▶ Source material

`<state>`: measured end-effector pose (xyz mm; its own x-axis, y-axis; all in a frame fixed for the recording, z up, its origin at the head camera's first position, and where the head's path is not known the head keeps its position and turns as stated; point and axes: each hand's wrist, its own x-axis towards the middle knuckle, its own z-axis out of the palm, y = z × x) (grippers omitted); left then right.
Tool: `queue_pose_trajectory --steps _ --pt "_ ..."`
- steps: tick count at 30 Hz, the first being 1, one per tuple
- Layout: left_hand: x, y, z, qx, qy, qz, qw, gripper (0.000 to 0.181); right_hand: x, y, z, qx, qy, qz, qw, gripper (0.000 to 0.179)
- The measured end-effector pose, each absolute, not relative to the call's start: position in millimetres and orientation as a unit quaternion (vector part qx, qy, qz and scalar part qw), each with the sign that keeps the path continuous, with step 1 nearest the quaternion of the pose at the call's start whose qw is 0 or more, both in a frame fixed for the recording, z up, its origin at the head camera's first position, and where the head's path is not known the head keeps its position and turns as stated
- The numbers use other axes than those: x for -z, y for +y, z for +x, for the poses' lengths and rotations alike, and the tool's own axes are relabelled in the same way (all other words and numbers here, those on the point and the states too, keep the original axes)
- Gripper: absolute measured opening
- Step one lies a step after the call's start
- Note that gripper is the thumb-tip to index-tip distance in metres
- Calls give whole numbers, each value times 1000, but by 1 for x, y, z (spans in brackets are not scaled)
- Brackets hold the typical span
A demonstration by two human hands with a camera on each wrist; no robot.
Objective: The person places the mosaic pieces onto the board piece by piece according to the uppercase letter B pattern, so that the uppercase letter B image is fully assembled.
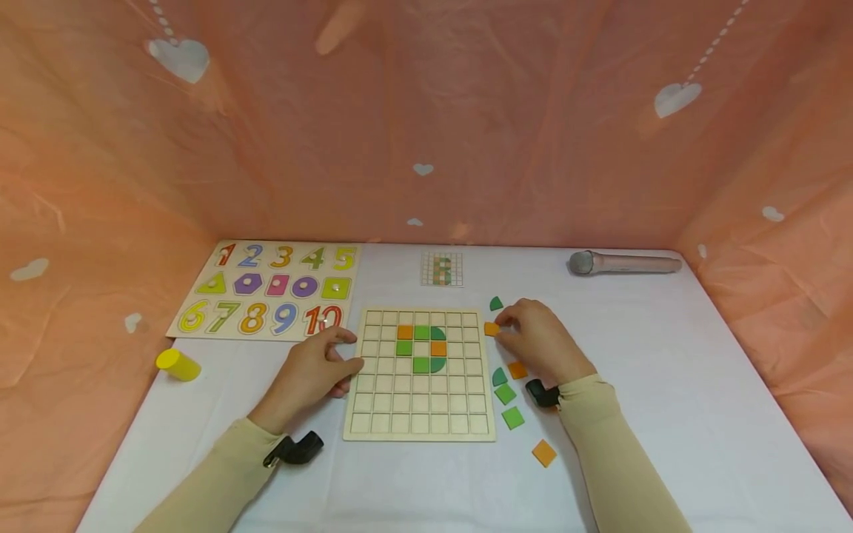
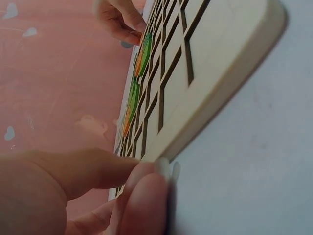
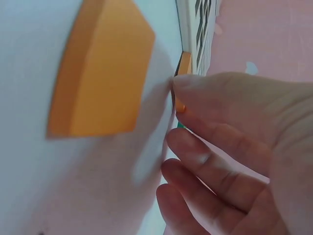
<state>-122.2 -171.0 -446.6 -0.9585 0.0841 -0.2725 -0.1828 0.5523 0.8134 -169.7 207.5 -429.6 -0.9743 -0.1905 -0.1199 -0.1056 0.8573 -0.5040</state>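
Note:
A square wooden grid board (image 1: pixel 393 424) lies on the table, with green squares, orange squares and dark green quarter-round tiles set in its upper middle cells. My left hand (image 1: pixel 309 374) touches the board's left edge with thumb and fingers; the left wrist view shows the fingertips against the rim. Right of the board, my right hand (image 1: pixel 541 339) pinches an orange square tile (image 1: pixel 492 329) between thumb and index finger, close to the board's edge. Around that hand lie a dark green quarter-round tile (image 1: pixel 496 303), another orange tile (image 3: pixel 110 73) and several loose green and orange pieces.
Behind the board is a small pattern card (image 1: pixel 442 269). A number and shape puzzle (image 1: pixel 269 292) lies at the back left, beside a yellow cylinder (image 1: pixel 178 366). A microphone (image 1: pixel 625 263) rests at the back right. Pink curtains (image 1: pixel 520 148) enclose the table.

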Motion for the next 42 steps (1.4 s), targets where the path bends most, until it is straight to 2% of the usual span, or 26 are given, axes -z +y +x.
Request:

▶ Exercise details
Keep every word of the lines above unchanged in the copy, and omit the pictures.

▶ Expected answer
`<state>`: measured end-effector pose (xyz mm; its own x-axis, y-axis; all in a frame fixed for the recording, z up, its origin at the head camera's first position, and where the head's path is not known the head keeps its position and turns as stated; point and axes: each hand's wrist, its own x-axis towards the middle knuckle, its own z-axis out of the palm, y = z × x) (grippers omitted); left then right.
Tool: `queue_pose_trajectory --steps _ --pt "_ ..."`
- steps: tick count at 30 Hz, the first being 1, one per tuple
- Layout: left_hand: x, y, z, qx, qy, qz, qw, gripper (0.000 to 0.181); right_hand: x, y, z, qx, qy, qz, qw, gripper (0.000 to 0.179)
- The measured end-effector pose, each absolute, not relative to the call's start: position in millimetres and orientation as a unit quaternion (vector part qx, qy, qz and scalar part qw), each with the sign that keeps the path continuous, with step 1 nearest the quaternion of the pose at the call's start whose qw is 0 or more, both in a frame fixed for the recording, z up, its origin at the head camera's first position, and where the head's path is not known the head keeps its position and turns as stated
- The numbers use other axes than those: x for -z, y for +y, z for +x, for the poses' lengths and rotations alike, and the tool's own axes are relabelled in the same way (all other words and numbers here, those on the point and the states too, keep the original axes)
- Gripper: absolute measured opening
- Step one lies a step after the call's start
- Note that gripper is the thumb-tip to index-tip distance in metres
- Calls give whole numbers, each value times 1000, but by 1 for x, y, z (spans in brackets are not scaled)
- Brackets hold the typical span
A demonstration by two human hands with a camera on each wrist; no robot.
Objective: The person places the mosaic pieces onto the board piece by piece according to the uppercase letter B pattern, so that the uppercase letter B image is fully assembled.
<state>-122.2 -171.0 -446.6 -0.9585 0.0841 -0.2725 -0.1828 0.5523 0.8134 -169.7 207.5 -429.6 -0.9743 -0.1905 -0.1199 -0.1056 0.8573 -0.5040</state>
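Note:
A square wooden grid board (image 1: pixel 393 424) lies on the table, with green squares, orange squares and dark green quarter-round tiles set in its upper middle cells. My left hand (image 1: pixel 309 374) touches the board's left edge with thumb and fingers; the left wrist view shows the fingertips against the rim. Right of the board, my right hand (image 1: pixel 541 339) pinches an orange square tile (image 1: pixel 492 329) between thumb and index finger, close to the board's edge. Around that hand lie a dark green quarter-round tile (image 1: pixel 496 303), another orange tile (image 3: pixel 110 73) and several loose green and orange pieces.
Behind the board is a small pattern card (image 1: pixel 442 269). A number and shape puzzle (image 1: pixel 269 292) lies at the back left, beside a yellow cylinder (image 1: pixel 178 366). A microphone (image 1: pixel 625 263) rests at the back right. Pink curtains (image 1: pixel 520 148) enclose the table.
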
Motion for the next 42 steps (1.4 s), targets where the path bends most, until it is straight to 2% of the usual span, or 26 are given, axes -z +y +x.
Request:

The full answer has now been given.